The problem —
Set down exactly the lines in the records below that run from the line with "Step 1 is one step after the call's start" to the line with "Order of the", inclusive, and nothing more.

Supplied data —
##########

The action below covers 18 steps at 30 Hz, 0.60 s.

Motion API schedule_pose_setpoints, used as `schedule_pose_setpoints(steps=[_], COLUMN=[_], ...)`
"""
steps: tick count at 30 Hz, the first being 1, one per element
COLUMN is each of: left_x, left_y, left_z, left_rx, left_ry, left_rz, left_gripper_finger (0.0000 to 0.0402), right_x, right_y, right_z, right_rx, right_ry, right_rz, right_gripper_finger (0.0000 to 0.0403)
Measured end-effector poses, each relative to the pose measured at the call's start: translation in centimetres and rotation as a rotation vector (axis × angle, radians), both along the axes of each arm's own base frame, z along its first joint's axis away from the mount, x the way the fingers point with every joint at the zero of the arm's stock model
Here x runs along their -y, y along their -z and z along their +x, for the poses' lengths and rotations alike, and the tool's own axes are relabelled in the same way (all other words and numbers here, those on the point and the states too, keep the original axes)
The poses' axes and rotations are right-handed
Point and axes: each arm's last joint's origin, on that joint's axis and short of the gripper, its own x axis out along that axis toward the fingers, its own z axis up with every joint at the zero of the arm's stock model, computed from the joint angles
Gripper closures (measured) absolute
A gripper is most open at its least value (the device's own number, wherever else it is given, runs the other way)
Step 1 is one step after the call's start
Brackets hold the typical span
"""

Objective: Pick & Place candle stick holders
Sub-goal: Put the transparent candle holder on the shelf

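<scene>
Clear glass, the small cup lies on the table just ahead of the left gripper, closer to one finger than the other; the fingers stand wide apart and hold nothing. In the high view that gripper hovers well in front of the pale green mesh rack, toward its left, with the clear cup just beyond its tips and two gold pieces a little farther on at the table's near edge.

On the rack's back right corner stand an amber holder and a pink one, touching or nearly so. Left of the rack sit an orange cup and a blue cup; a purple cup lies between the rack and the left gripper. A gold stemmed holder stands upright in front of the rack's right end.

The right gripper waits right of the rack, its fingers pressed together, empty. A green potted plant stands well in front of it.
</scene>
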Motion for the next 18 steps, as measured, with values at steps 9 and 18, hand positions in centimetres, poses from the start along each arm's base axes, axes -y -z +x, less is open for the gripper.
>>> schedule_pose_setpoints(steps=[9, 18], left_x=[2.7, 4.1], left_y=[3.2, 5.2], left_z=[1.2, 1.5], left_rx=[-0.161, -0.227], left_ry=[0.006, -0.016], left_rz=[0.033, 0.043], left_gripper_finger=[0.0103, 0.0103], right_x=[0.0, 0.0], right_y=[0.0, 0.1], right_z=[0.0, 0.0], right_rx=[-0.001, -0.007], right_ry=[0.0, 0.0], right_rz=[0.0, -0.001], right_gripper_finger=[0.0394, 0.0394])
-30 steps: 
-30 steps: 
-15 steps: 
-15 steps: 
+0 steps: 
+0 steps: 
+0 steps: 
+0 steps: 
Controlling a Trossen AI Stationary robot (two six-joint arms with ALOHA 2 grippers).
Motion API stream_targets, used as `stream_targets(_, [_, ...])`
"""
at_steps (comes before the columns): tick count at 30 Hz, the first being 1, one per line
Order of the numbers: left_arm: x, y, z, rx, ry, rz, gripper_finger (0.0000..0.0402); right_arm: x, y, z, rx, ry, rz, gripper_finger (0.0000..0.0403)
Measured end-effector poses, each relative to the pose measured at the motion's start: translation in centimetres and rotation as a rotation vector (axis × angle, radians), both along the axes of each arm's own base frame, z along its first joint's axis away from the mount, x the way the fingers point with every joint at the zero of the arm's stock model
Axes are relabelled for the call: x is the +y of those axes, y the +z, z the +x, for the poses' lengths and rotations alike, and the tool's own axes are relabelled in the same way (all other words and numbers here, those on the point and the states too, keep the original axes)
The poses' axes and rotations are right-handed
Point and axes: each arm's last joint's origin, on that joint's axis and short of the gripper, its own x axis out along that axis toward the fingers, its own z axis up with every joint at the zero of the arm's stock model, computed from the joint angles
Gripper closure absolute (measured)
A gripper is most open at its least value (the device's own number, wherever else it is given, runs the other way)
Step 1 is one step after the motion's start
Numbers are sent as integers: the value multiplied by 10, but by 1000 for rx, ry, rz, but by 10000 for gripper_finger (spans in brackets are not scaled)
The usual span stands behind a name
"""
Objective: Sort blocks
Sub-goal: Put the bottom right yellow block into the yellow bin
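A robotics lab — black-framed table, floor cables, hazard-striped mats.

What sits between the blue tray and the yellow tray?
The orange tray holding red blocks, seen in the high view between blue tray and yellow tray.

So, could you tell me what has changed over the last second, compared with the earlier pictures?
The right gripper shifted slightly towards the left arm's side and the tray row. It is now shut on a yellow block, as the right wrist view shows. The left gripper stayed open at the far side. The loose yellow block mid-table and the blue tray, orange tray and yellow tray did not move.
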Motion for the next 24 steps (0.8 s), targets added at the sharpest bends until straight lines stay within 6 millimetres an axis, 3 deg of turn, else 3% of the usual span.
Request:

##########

The completed task —
Step 1 is one step after the call's start
Brackets hold the typical span
"""

Objective: Pick & Place candle stick holders
Sub-goal: Put the transparent candle holder on the shelf

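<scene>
Clear glass, the small cup lies on the table just ahead of the left gripper, closer to one finger than the other; the fingers stand wide apart and hold nothing. In the high view that gripper hovers well in front of the pale green mesh rack, toward its left, with the clear cup just beyond its tips and two gold pieces a little farther on at the table's near edge.

On the rack's back right corner stand an amber holder and a pink one, touching or nearly so. Left of the rack sit an orange cup and a blue cup; a purple cup lies between the rack and the left gripper. A gold stemmed holder stands upright in front of the rack's right end.

The right gripper waits right of the rack, its fingers pressed together, empty. A green potted plant stands well in front of it.
</scene>
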Motion for the next 18 steps, as measured, with values at steps 9 and 18, hand positions in centimetres, poses from the start along each arm's base axes, axes -y -z +x, less is open for the gripper.
>>> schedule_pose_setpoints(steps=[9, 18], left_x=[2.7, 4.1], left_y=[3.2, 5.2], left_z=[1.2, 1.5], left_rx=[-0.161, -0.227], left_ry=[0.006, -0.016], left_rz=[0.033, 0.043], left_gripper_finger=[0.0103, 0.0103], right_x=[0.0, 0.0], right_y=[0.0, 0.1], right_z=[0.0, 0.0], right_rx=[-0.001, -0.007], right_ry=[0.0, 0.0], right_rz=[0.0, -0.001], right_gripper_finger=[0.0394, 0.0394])
-30 steps: 
-30 steps: 
-15 steps: 
-15 steps: 
+0 steps: 
+0 steps: 
+0 steps: 
+0 steps: 
Controlling a Trossen AI Stationary robot (two six-joint arms with ALOHA 2 grippers).
Motion API stream_targets, used as `stream_targets(_, [_, ...])`
"""
at_steps (comes before the columns): tick count at 30 Hz, the first being 1, one per line
Order of the numbers: left_arm: x, y, z, rx, ry, rz, gripper_finger (0.0000..0.0402); right_arm: x, y, z, rx, ry, rz, gripper_finger (0.0000..0.0403)

That is the complete output for this exercise.